PROBLEM STATEMENT → Every line below that has "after" in it should be copied.

COLLECTED DATA →
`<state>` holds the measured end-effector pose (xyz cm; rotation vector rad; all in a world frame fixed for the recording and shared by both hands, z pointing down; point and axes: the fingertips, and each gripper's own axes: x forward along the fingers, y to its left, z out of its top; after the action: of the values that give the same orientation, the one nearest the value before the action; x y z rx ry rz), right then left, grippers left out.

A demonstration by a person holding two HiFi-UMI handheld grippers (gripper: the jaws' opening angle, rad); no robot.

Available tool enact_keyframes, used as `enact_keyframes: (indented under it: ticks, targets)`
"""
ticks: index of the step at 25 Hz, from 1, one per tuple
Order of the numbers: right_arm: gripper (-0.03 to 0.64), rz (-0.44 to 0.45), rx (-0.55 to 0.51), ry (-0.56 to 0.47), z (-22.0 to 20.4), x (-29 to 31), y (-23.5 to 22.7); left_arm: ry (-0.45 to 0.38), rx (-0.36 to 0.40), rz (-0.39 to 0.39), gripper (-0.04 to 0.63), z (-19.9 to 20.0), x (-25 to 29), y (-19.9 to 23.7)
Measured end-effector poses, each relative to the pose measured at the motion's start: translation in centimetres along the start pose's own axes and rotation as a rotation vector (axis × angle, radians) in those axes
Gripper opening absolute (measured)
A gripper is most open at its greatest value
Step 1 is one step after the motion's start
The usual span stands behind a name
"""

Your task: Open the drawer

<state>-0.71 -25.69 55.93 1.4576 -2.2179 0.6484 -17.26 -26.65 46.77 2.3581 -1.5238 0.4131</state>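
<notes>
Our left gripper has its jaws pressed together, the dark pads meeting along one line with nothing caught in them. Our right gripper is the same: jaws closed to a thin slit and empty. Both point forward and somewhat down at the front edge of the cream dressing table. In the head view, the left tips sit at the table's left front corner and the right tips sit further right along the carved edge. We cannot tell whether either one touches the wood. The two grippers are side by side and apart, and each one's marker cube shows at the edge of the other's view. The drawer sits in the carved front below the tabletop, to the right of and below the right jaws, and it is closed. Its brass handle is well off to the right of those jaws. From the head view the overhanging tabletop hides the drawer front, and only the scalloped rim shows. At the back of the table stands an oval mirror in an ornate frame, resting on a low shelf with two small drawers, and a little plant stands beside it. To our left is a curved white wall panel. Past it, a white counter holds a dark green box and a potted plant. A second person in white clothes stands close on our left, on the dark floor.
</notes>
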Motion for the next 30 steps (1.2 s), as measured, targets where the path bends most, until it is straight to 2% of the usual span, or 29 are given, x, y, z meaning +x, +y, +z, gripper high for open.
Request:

SOLUTION TO THE EXERCISE →
`<state>` holds the measured end-effector pose (xyz cm; rotation vector rad; all in a world frame fixed for the recording and shared by both hands, z pointing down; point and axes: the fingertips, and each gripper's own axes: x forward along the fingers, y to its left, z out of its top; after the action: of the values that give the same orientation, the one nearest the value before the action; x y z rx ry rz), right then left, grippers left out.
Step 1 is one step after the motion's start

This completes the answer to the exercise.